The PEV market in China is becoming less battery-metals intensive as the share of battery electric vehicles (BEVs) within the sales mix declines. 

BEVs, which use larger batteries and therefore consume more metals, made up only 54.9% of China’s PEV sales in July, down from 67.4% a year earlier. Additionally, China’s PEV market growth is increasingly coming at the expense of margins. Chinese automakers are engaging in fierce price competition to maintain market share amid weak domestic demand and low consumer confidence.

EV Battery Blues

The global slowdown in PEV uptake has had significant repercussions for the battery production sector. This leads to the cancellation of several high-profile projects in the U.S. and Europe. 

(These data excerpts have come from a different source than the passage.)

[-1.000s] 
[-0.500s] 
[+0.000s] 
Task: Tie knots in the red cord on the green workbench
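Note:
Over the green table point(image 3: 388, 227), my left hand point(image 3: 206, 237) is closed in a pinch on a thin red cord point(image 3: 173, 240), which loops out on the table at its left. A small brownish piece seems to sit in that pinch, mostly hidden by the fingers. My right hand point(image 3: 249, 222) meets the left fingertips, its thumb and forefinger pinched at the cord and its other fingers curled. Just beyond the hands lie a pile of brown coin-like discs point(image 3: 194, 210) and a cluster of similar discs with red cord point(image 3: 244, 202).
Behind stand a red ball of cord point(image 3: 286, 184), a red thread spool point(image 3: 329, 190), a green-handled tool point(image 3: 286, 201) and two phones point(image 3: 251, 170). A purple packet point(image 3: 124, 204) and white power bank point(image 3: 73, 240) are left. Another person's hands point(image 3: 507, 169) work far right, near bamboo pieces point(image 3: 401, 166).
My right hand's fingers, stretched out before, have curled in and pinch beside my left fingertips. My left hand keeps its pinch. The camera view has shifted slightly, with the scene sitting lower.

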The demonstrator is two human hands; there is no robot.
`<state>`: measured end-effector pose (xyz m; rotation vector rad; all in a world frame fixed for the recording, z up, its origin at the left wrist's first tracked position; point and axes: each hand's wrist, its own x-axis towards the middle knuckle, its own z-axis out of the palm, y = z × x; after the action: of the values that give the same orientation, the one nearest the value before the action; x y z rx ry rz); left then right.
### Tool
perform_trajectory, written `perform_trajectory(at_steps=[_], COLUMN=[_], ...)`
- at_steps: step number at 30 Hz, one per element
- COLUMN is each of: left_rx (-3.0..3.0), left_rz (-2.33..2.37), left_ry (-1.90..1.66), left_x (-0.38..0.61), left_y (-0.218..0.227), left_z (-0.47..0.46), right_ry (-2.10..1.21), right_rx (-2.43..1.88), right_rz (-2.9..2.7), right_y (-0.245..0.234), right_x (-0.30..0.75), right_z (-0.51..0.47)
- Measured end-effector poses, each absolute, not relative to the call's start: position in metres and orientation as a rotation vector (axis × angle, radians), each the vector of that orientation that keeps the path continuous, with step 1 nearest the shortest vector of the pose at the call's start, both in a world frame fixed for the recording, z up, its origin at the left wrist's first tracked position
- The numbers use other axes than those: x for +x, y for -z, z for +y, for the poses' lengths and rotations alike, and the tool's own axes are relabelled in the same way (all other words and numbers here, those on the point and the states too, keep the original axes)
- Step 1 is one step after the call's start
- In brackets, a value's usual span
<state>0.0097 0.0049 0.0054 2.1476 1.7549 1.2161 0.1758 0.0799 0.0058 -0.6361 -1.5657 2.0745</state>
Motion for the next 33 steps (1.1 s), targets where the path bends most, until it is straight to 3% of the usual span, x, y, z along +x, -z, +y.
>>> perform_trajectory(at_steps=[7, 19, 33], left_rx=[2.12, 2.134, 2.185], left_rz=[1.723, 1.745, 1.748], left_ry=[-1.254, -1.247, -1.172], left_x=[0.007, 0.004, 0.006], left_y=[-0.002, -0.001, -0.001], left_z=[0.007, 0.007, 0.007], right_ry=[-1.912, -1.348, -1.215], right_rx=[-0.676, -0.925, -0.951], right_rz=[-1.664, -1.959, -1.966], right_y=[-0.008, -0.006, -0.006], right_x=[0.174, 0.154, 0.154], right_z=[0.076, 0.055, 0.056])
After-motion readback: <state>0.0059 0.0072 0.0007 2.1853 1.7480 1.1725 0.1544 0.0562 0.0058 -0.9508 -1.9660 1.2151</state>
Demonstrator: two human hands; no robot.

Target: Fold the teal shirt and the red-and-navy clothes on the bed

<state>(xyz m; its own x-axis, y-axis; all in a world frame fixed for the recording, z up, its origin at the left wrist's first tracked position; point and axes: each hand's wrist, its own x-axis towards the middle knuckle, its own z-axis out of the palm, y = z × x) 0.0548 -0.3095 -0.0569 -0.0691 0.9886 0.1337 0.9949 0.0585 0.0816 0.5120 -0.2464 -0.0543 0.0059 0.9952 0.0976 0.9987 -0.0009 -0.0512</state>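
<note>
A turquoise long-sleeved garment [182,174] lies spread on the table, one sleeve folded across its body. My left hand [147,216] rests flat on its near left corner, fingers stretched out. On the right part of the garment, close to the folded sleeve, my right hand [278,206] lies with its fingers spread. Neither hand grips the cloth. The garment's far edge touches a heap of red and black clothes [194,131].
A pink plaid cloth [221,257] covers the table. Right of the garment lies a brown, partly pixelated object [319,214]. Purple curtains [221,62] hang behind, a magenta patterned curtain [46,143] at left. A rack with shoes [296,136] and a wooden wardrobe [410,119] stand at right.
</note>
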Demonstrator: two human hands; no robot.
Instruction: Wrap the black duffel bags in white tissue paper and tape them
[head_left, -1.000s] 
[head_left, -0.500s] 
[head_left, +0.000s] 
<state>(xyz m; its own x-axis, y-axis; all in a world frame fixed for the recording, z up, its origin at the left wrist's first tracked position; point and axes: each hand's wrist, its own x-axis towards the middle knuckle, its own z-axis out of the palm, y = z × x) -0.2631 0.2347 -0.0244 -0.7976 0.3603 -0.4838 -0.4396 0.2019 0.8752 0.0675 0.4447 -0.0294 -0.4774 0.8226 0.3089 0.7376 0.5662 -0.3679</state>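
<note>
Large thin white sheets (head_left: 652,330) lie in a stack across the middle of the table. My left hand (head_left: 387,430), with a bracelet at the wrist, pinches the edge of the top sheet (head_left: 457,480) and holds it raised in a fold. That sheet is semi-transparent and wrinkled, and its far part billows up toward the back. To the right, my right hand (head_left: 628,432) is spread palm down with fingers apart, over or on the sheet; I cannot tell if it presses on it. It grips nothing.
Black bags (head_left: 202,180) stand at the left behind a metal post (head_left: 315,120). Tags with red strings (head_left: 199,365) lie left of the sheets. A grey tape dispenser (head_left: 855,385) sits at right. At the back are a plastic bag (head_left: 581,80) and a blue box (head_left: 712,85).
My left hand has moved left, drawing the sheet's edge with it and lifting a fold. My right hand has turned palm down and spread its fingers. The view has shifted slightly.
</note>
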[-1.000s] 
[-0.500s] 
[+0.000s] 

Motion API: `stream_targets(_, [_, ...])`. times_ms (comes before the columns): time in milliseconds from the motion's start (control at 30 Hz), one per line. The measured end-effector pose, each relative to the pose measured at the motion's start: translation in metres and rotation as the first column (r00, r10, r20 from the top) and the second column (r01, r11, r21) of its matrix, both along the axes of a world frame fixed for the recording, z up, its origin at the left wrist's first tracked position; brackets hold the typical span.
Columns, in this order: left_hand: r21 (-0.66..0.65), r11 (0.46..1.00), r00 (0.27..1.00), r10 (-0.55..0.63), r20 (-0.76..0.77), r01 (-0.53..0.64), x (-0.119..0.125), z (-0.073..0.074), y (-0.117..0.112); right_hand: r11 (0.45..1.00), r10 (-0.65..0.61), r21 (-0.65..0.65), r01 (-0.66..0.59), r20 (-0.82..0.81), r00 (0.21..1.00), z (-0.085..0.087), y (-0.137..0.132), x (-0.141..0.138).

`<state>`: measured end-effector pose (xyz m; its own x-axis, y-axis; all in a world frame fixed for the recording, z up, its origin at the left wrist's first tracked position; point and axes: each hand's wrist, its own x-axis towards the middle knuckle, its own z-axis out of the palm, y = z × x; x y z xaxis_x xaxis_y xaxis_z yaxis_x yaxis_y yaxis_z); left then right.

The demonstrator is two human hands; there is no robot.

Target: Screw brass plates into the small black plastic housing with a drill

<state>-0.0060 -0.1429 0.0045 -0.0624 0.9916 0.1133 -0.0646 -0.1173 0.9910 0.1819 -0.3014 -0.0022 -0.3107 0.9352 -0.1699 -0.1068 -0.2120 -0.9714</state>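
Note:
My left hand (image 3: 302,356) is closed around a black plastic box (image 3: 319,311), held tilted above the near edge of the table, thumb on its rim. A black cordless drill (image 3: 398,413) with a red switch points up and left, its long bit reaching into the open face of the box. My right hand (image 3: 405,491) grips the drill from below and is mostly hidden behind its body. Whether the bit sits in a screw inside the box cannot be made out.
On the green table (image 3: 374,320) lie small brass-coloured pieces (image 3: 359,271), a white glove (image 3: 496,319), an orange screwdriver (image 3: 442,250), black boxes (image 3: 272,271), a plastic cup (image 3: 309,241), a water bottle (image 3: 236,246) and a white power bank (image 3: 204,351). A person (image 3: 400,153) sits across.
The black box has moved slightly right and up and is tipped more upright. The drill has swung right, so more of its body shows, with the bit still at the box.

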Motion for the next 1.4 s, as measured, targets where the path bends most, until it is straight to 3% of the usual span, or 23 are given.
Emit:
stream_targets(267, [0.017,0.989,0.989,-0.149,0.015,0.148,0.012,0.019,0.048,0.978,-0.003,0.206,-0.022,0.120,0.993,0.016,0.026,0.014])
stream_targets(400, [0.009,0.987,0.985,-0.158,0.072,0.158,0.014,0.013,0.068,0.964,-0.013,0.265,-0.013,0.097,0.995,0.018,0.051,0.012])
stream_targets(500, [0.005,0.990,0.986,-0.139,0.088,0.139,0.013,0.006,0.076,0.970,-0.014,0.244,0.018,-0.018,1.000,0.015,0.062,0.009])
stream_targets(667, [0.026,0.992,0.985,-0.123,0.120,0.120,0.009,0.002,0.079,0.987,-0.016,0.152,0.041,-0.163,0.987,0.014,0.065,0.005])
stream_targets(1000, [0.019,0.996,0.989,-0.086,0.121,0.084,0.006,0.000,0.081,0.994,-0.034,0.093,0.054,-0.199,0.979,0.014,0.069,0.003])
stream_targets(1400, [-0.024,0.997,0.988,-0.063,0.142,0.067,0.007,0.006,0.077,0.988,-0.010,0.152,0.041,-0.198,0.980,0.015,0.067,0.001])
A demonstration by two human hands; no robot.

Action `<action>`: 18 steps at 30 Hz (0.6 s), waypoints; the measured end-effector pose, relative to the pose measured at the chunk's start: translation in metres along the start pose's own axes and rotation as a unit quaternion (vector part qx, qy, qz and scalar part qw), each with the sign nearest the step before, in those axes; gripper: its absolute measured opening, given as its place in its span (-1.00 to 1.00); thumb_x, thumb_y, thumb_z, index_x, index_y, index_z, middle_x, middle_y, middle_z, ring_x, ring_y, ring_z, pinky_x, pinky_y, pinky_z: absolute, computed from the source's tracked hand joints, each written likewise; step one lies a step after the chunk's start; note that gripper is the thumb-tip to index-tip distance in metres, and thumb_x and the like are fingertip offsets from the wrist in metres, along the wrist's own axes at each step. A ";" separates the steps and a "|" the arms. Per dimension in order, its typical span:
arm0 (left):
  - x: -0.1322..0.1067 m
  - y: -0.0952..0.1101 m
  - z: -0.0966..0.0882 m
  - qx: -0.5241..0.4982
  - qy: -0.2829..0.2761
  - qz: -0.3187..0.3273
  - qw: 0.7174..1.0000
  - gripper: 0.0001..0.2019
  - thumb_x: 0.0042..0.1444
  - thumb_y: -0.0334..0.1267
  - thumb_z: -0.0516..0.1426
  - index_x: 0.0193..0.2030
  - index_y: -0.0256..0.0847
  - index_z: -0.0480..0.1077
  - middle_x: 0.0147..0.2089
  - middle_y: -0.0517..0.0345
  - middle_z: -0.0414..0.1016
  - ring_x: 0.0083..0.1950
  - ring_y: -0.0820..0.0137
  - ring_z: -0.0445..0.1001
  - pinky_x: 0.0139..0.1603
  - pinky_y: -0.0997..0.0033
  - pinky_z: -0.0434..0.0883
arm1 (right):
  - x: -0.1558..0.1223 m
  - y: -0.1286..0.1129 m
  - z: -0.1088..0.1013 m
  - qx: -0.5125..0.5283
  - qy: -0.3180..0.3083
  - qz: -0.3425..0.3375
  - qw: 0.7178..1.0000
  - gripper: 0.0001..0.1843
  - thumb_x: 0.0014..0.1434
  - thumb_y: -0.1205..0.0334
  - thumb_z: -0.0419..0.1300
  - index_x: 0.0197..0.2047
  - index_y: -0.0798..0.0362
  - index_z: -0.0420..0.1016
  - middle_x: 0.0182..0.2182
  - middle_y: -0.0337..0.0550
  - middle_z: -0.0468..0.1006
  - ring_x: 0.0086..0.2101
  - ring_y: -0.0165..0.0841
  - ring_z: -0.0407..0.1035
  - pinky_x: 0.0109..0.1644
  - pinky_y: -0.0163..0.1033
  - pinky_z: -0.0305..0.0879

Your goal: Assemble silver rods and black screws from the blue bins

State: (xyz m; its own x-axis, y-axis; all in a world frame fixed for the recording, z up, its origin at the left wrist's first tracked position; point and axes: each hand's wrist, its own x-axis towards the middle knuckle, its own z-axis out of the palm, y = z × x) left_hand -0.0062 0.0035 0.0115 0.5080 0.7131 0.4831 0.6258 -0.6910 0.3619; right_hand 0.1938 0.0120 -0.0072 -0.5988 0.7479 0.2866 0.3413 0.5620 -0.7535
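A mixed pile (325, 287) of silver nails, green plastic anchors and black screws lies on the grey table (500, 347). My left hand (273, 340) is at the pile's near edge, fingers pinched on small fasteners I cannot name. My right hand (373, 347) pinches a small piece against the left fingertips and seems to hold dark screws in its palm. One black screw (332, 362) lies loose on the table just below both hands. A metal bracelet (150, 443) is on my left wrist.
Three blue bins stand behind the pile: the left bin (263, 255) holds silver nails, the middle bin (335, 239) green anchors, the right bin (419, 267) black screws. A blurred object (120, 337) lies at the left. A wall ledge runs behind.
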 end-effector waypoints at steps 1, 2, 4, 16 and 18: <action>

Notably, General Motors Co. has suspended construction of its third battery plant in Michigan, a collaboration with LG Energy Solution Ltd., while Umicore SA has halted construction of a battery materials plant in Ontario and postponed investments in battery recycling plants in Europe. Umicore cited delays in the ramp-up of customer contracted volumes, which have been pushed back by at least 18 months.

The imposition of higher tariffs in various regions has further complicated the global PEV market outlook. The EU and U.S. tariffs, intended to encourage local production and reduce dependence on Chinese BEV imports, have dampened short-term sales potential and added to the costs passed on to consumers.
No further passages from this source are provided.